Manchester United midfielder Jesse Lingard has reached a difficult period in his Old Trafford career. At a time when scrutiny of the club’s forwards and attacking players is more intense than ever, his contributions over the last 12 months have been disappointing to say the least.
Lingard was a breath of fresh air when he broke into the first team under Louis van Gaal towards the end of 2015, by that stage already arguably a late bloomer at almost 23.
He famously scored the winning goal in the 2016 FA Cup final against Crystal Palace at Wembley and proceeded to further stake his claim by making 42 appearances in all competitions for new manager Jose Mourinho the following season as United won two trophies.
A few weeks before the campaign’s close, Lingard had signed a new four-year contract worth a reported £100,000-per-week. There were no doubts that he was in the first team to stay.
A popular figure with younger supporters, Lingard divided older fans unsure what to make of his personality. There were also concerns about whether his quality justified his contract and the money involved, especially seeing as he then started just one of the first 13 Premier League games of the 2017/18 season.
Many valued him as a home-grown player who would work hard for his boyhood club when called upon. Anything beyond that seemed…optimistic.
However, at the end of November 2017, something seemed to click for Lingard. Mourinho started him away against Watford after not featuring in either of the two previous Premier League games and he repaid his manager’s faith with a goal and assist in a 4-2 win.
Lingard scored five more Premier League goals in the eight games that followed, including a brace in a United win against Arsenal at the Emirates Stadium. He followed it up with FA Cup goals against Derby and Yeovil in January and scored a winner against Chelsea in February.
By the end of 2017/18, Lingard had scored 13 goals and provided seven assists in all competitions. If there was a way to justify his contract signed 13 months earlier, he’d done it. Not only that, he played a key role as England reached the semi-finals at the 2018 World Cup.
Unfortunately for Lingard, he hasn’t performed consistently well since. A delayed pre-season owing to his World Cup participation made for a difficult start to last season, not helped by an injury that ruled him out five games in total and disrupted his rhythm.
It was December before Lingard eventually scored his first goal of the campaign – and this was coming off the back of a season in which he’d scored 13 and proven to be an invaluable asset. He had a strong December again, scoring four and assisting two. It seems to be his ‘thing’.
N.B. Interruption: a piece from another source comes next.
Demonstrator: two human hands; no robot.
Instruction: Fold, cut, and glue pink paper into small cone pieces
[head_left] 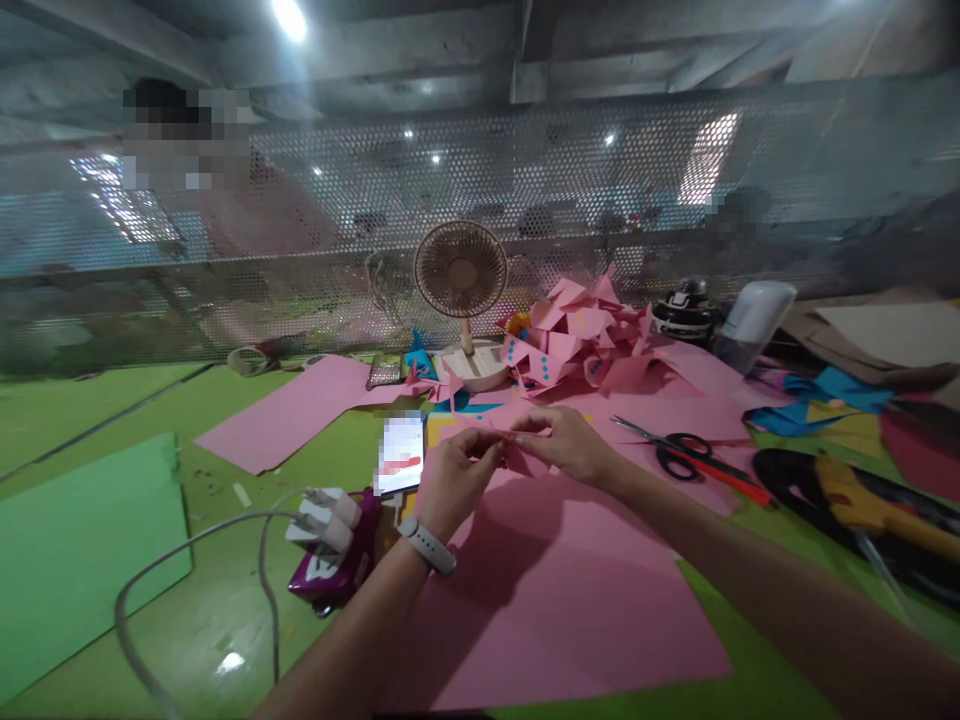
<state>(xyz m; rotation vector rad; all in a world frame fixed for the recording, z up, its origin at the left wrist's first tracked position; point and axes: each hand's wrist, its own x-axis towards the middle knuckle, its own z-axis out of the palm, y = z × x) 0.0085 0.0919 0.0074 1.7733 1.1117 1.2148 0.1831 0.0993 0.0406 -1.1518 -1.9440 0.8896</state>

Yet Lingard hasn’t managed a single Premier League goal or assist since. His last direct contribution to a league goal was setting up Paul Pogba late in a 3-1 win over Huddersfield on Boxing Day 2018.
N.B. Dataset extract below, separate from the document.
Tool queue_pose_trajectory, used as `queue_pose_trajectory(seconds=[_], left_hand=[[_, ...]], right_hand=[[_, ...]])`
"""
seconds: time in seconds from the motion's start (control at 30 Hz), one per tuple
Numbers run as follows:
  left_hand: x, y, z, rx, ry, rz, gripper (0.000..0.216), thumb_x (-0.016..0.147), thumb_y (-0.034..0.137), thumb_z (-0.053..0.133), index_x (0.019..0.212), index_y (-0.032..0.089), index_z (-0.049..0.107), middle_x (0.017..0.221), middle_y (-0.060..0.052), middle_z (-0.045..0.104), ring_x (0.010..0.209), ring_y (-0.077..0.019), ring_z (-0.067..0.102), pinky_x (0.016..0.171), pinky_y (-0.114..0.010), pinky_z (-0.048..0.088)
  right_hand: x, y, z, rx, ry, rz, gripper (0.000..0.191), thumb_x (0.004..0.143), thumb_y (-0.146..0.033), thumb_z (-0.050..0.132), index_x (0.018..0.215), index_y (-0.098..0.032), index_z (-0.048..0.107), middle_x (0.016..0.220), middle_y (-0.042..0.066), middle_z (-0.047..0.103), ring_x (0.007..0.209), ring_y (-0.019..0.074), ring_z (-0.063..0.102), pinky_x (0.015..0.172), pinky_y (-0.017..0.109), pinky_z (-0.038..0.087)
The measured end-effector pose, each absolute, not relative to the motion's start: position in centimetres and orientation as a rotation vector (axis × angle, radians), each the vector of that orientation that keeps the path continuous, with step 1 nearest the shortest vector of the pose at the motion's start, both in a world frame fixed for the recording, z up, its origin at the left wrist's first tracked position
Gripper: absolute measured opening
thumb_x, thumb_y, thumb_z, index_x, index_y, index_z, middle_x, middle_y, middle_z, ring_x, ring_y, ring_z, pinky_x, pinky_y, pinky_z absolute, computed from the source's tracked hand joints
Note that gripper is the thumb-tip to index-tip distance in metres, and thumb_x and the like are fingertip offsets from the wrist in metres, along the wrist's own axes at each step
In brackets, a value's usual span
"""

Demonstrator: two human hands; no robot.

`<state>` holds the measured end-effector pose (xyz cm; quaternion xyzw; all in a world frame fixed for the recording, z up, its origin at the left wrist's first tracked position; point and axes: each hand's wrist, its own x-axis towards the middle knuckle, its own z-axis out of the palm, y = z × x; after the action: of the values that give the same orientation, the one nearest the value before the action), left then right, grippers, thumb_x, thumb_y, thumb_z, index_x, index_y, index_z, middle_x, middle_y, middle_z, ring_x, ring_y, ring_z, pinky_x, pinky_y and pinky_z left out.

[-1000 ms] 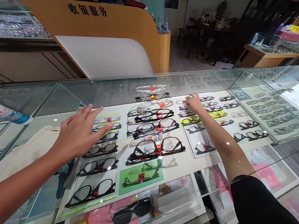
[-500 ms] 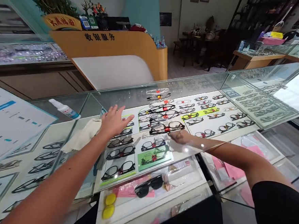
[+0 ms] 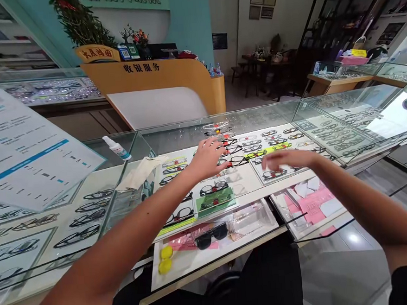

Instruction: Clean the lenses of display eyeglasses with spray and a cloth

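Note:
My left hand (image 3: 207, 159) reaches over the glass counter beside a column of eyeglasses, its thumb apart from the fingers. The nearest black-framed eyeglasses (image 3: 237, 161) lie just right of its thumb; whether they touch is unclear. More eyeglasses with red tags (image 3: 229, 142) stand in line behind them, partly covered by the fingers. My right hand (image 3: 285, 158) hovers over the right part of the counter, slightly blurred, with fingers hanging down and nothing visible in them. Beneath it are eyeglasses on a white tray (image 3: 274, 174).
On the left are a printed sheet (image 3: 32, 150), a spray bottle (image 3: 117, 148) and a beige cloth (image 3: 140, 173). Below, an open drawer (image 3: 258, 237) holds sunglasses (image 3: 211, 236) and a yellow lens case (image 3: 165, 259). A cashier desk (image 3: 170, 76) stands beyond the counter.
My left hand has moved right, from beside the cloth to the column of eyeglasses. My right hand has left the front of that column and moved right. The view has tilted up.

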<state>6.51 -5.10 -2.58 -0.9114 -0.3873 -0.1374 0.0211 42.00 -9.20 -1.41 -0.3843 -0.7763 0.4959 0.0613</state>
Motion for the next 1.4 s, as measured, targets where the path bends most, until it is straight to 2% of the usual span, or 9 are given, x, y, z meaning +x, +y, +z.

More alarmingly – and this is a damning stat gaining traction on social media – he hasn’t managed a single goal or assist in 11 of the last 12 months in which Premier League football has been played. Without last December on his record, his last direct contribution was an assist against Bournemouth in April 2018. His last goal was the aforementioned header he got against Chelsea in February 2018.
Players like Lingard are defined by goals and assists. He isn’t cutting it and hasn’t for a while. No one will question his work rate or pressing, but quality on the ball has to be there as well.
The 26-year-old was very disappointing in Monday night’s 1-1 draw against Wolves. He had the chance to make the difference for United, on one occasion snatching at a good chance, and on another failing to recognise in time a disguised pass from Aaron Wan-Bissaka.
Lingard’s age is also now a factor. At 26, mistakes, poor performances and general inconsistency can no longer be excused by a ‘young player’ label. Like it or not, he is a senior individual and was actually United’s oldest outfield player in the starting line-up at Molineux.
Manager Ole Gunnar Solskjaer is believed to have had strong words with Lingard over ill-advised social media activity during the summer. He appears to have been a little subdued since, perhaps trying to come to terms with what has to be a more mature role for him.
United have got long-term plans as the club attempts to build a squad capable of competing for the Premier League title once more. With two more years left on his contract, this season is now crucial for Lingard to prove that he can be consistently good enough to remain a part of it.
Another good December alone won’t be enough.